If one thinks about this for a moment then it is clear it is nonsense. Any confusion relates to the structure of the BBC (and ITV), where the message from radio and TV for us all is the one for England – the message for Scotland is given later during the “news where you are”. Thus England consistently gets English guidelines only, but Scotland (or Wales or Northern Ireland) gets English guidelines first before they receive their own.

And now the BBC in London is even trying to prevent the Scottish people from receiving advice from their own Scottish Government. The answer of course is that Scotland needs control of news broadcasting within its own borders, thus at a stroke eliminating the possibility of confusion.
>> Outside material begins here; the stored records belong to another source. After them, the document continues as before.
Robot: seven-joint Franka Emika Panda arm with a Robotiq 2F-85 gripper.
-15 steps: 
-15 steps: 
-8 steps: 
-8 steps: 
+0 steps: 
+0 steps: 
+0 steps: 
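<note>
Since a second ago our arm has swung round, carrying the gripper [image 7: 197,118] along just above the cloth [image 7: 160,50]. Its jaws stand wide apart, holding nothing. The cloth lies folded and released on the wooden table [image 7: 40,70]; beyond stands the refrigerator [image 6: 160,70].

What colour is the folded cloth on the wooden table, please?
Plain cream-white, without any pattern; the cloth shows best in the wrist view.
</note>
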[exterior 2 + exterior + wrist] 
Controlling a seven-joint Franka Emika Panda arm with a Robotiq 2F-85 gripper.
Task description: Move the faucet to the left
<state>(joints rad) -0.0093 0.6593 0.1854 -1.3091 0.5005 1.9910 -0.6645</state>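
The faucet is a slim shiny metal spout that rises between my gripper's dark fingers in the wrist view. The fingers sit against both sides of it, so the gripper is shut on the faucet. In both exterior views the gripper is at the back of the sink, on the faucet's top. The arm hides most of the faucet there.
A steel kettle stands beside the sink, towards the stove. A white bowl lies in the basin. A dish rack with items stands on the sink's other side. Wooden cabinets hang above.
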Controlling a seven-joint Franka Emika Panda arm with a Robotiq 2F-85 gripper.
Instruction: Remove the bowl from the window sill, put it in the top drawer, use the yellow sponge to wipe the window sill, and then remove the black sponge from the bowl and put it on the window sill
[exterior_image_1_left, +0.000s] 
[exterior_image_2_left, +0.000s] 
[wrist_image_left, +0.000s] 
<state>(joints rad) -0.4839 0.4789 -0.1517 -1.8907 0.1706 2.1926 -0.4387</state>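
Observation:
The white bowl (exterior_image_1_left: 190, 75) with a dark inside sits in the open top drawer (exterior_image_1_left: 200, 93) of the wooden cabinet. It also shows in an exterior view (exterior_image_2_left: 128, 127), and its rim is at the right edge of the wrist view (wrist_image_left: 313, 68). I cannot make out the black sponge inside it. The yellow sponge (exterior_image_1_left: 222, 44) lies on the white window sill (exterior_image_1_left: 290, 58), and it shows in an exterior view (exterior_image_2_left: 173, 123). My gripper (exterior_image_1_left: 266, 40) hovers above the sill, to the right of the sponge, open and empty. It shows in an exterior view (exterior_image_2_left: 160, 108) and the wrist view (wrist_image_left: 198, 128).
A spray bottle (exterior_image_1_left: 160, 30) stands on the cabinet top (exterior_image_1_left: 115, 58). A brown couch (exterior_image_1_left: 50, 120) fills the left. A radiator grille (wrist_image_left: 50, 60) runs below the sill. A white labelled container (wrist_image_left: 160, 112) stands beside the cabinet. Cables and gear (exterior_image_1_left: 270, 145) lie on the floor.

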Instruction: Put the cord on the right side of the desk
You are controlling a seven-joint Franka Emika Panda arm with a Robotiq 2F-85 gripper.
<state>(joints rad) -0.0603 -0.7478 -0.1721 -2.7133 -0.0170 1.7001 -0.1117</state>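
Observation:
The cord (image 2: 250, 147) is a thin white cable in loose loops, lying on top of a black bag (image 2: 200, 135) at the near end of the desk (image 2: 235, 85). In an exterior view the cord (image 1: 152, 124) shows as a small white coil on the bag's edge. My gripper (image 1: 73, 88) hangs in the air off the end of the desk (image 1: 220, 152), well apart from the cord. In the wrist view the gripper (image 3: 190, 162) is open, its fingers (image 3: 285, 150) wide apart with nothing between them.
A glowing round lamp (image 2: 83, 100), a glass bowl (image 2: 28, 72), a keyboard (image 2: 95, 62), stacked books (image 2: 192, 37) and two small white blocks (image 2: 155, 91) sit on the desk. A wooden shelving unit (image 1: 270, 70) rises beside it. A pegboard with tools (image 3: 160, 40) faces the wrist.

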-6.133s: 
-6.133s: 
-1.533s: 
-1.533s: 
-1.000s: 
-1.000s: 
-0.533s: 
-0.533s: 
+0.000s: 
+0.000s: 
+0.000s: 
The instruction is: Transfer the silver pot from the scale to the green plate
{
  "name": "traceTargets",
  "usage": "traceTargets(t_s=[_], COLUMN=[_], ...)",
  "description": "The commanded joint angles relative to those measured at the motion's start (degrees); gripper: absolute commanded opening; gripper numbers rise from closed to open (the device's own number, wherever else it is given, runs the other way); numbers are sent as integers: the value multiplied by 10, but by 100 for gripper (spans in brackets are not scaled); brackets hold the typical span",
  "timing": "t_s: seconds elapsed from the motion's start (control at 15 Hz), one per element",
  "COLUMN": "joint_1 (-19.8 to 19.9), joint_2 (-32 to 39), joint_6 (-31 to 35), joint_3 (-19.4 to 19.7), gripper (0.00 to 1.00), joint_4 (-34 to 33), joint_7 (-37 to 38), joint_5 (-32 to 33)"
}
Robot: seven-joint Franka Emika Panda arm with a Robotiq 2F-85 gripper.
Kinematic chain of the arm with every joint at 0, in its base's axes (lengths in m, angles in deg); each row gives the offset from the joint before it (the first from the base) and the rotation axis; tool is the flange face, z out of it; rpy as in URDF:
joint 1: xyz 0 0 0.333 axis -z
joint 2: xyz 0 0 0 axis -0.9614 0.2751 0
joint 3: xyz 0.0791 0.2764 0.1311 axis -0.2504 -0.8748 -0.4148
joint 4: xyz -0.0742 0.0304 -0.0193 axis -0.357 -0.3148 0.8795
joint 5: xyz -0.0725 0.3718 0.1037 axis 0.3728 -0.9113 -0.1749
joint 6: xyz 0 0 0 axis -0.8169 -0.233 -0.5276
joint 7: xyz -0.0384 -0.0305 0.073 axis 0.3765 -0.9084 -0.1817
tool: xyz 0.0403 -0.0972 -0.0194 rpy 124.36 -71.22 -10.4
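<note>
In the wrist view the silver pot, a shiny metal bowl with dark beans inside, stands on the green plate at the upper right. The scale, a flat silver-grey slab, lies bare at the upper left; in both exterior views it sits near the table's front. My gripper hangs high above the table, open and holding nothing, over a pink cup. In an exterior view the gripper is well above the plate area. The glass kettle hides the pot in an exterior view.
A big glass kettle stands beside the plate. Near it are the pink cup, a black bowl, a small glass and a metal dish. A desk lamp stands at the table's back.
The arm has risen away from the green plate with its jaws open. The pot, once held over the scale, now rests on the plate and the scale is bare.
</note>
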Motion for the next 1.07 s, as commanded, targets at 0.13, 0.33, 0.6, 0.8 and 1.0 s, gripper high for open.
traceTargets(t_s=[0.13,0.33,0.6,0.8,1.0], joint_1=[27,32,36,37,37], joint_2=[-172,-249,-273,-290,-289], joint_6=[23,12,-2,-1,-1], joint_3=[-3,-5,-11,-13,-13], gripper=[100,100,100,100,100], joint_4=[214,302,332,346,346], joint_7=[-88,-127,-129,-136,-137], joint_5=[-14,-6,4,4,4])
I am sure the people of (for example) Denmark receive advice about coronavirus from the Danish authorities alone without having to be confused beforehand by messages relating to Germany – even though Germany is a much bigger neighbour.

Kerr Walker

IT is abundantly clear that the UK Government is playing to the hard-right-wing Brexiteers and has secretly instructed the negotiators to leave the EU without a trade deal and make sure the EU gets the blame.

For example, regarding state aid and the level playing field, the Brexiteers love to hear “at the end of the transition period we can do as we want as a sovereign state, and no other trade deal has such restrictions”. No mention here of the 20% tariff inflicted on aerospace firm Bombardier by Trump because of the state aid it received. The EU is being reasonable asking for the UK’s policy on financial assistance to business to avoid conflict later.

This whole sorry saga of lies and false news is doing great damage to the UK and as a consequence to Scotland, which voted to stay in the EU.

Mike Underwood

THE silence of the Labs does nothing to help embattled Richard Leonard. Where are the condemnations of the Tory onslaught on devolution? Why isn’t Scottish Labour furiously giving interviews to fight against the damage that will be done to Scotland? Why isn’t Ian Murray writing columns in the Daily Mail defending Scottish democracy? Well I think we know the answer to that one ... the Union Jack suit says it all. Of course Scottish Labour – let’s give them the honorary title – are busy doing what they do best, fighting each other. Never has there been a time when Scottish Unionist politicians have let down Scotland so badly. Cometh the hour, cometh the election.